### Work required
Starting with the first line and ending with the last, transcribe the data exactly.

### Dataset excerpt
——

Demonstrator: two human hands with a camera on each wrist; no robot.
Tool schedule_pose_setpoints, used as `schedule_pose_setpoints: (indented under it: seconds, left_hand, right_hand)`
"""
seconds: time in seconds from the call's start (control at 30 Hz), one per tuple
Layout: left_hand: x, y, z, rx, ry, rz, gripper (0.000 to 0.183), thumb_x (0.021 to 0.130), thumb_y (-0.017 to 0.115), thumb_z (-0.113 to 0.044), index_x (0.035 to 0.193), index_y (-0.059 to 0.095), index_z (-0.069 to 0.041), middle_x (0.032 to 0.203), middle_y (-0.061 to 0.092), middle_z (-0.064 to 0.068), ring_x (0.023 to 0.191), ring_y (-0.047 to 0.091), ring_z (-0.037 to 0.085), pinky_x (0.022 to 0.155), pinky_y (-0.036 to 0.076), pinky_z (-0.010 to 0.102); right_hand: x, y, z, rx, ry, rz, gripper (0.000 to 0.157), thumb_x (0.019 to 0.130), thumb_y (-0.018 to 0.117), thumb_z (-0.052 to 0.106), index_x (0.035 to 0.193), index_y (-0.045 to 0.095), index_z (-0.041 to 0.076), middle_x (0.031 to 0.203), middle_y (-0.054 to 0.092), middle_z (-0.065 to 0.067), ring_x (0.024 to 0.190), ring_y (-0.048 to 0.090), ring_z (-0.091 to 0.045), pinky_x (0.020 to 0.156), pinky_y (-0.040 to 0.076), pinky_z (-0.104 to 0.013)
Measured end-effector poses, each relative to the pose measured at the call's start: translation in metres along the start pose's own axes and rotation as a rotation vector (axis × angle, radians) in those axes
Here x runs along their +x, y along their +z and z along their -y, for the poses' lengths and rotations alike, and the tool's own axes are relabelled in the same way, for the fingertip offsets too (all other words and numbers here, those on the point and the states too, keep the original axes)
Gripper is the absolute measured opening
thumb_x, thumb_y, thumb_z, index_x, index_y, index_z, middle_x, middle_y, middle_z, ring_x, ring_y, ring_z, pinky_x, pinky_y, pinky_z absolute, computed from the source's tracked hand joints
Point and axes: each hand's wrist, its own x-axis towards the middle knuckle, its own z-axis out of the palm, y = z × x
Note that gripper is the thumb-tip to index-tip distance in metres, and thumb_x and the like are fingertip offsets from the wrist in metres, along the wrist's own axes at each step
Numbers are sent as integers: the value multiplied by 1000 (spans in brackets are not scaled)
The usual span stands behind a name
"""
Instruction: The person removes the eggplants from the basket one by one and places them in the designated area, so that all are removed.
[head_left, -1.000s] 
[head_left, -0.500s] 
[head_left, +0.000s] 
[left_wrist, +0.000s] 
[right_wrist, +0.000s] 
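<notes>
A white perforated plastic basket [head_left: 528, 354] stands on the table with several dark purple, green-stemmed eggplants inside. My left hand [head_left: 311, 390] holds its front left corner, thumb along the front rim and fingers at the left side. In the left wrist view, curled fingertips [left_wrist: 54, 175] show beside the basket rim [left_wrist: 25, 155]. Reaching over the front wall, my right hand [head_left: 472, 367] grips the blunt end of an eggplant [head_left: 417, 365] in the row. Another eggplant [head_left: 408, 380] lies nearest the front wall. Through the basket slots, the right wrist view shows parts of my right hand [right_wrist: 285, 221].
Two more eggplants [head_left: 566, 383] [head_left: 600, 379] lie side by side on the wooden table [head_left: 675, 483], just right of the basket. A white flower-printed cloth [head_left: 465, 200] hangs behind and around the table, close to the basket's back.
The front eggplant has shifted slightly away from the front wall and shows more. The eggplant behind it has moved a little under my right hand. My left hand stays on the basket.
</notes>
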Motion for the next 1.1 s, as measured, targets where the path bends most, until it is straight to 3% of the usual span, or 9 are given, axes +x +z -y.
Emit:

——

### Response area
Demonstrator: two human hands with a camera on each wrist; no robot.
Tool schedule_pose_setpoints, used as `schedule_pose_setpoints: (indented under it: seconds, left_hand, right_hand)`
"""
seconds: time in seconds from the call's start (control at 30 Hz), one per tuple
Layout: left_hand: x, y, z, rx, ry, rz, gripper (0.000 to 0.183), thumb_x (0.021 to 0.130), thumb_y (-0.017 to 0.115), thumb_z (-0.113 to 0.044), index_x (0.035 to 0.193), index_y (-0.059 to 0.095), index_z (-0.069 to 0.041), middle_x (0.032 to 0.203), middle_y (-0.061 to 0.092), middle_z (-0.064 to 0.068), ring_x (0.023 to 0.191), ring_y (-0.047 to 0.091), ring_z (-0.037 to 0.085), pinky_x (0.022 to 0.155), pinky_y (-0.036 to 0.076), pinky_z (-0.010 to 0.102); right_hand: x, y, z, rx, ry, rz, gripper (0.000 to 0.157), thumb_x (0.019 to 0.130), thumb_y (-0.018 to 0.117), thumb_z (-0.052 to 0.106), index_x (0.035 to 0.193), index_y (-0.045 to 0.095), index_z (-0.041 to 0.076), middle_x (0.031 to 0.203), middle_y (-0.054 to 0.092), middle_z (-0.065 to 0.067), ring_x (0.024 to 0.190), ring_y (-0.048 to 0.090), ring_z (-0.091 to 0.045), pinky_x (0.020 to 0.156), pinky_y (-0.040 to 0.076), pinky_z (-0.104 to 0.013)
Measured end-effector poses, each relative to the pose measured at the call's start: translation in metres along the start pose's own axes and rotation as a rotation vector (axis × angle, radians) in those axes
Here x runs along their +x, y along their +z and z along their -y, for the poses' lengths and rotations alike, and the tool's own axes are relabelled in the same way, for the fingertip offsets too (all other words and numbers here, those on the point and the states too, keep the original axes)
Gripper is the absolute measured opening
thumb_x, thumb_y, thumb_z, index_x, index_y, index_z, middle_x, middle_y, middle_z, ring_x, ring_y, ring_z, pinky_x, pinky_y, pinky_z absolute, computed from the source's tracked hand joints
Point and axes: each hand's wrist, its own x-axis towards the middle knuckle, its own z-axis out of the palm, y = z × x
Note that gripper is the thumb-tip to index-tip distance in metres, and thumb_x and the like are fingertip offsets from the wrist in metres, along the wrist's own axes at each step
Numbers are sent as integers: the value multiplied by 1000 (spans in brackets are not scaled)
The usual span stands behind a name
"""
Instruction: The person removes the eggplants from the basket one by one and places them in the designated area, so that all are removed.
[head_left, -1.000s] 
[head_left, -0.500s] 
[head_left, +0.000s] 
[left_wrist, +0.000s] 
[right_wrist, +0.000s] 
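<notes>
A white perforated plastic basket [head_left: 528, 354] stands on the table with several dark purple, green-stemmed eggplants inside. My left hand [head_left: 311, 390] holds its front left corner, thumb along the front rim and fingers at the left side. In the left wrist view, curled fingertips [left_wrist: 54, 175] show beside the basket rim [left_wrist: 25, 155]. Reaching over the front wall, my right hand [head_left: 472, 367] grips the blunt end of an eggplant [head_left: 417, 365] in the row. Another eggplant [head_left: 408, 380] lies nearest the front wall. Through the basket slots, the right wrist view shows parts of my right hand [right_wrist: 285, 221].
Two more eggplants [head_left: 566, 383] [head_left: 600, 379] lie side by side on the wooden table [head_left: 675, 483], just right of the basket. A white flower-printed cloth [head_left: 465, 200] hangs behind and around the table, close to the basket's back.
The front eggplant has shifted slightly away from the front wall and shows more. The eggplant behind it has moved a little under my right hand. My left hand stays on the basket.
</notes>
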Motion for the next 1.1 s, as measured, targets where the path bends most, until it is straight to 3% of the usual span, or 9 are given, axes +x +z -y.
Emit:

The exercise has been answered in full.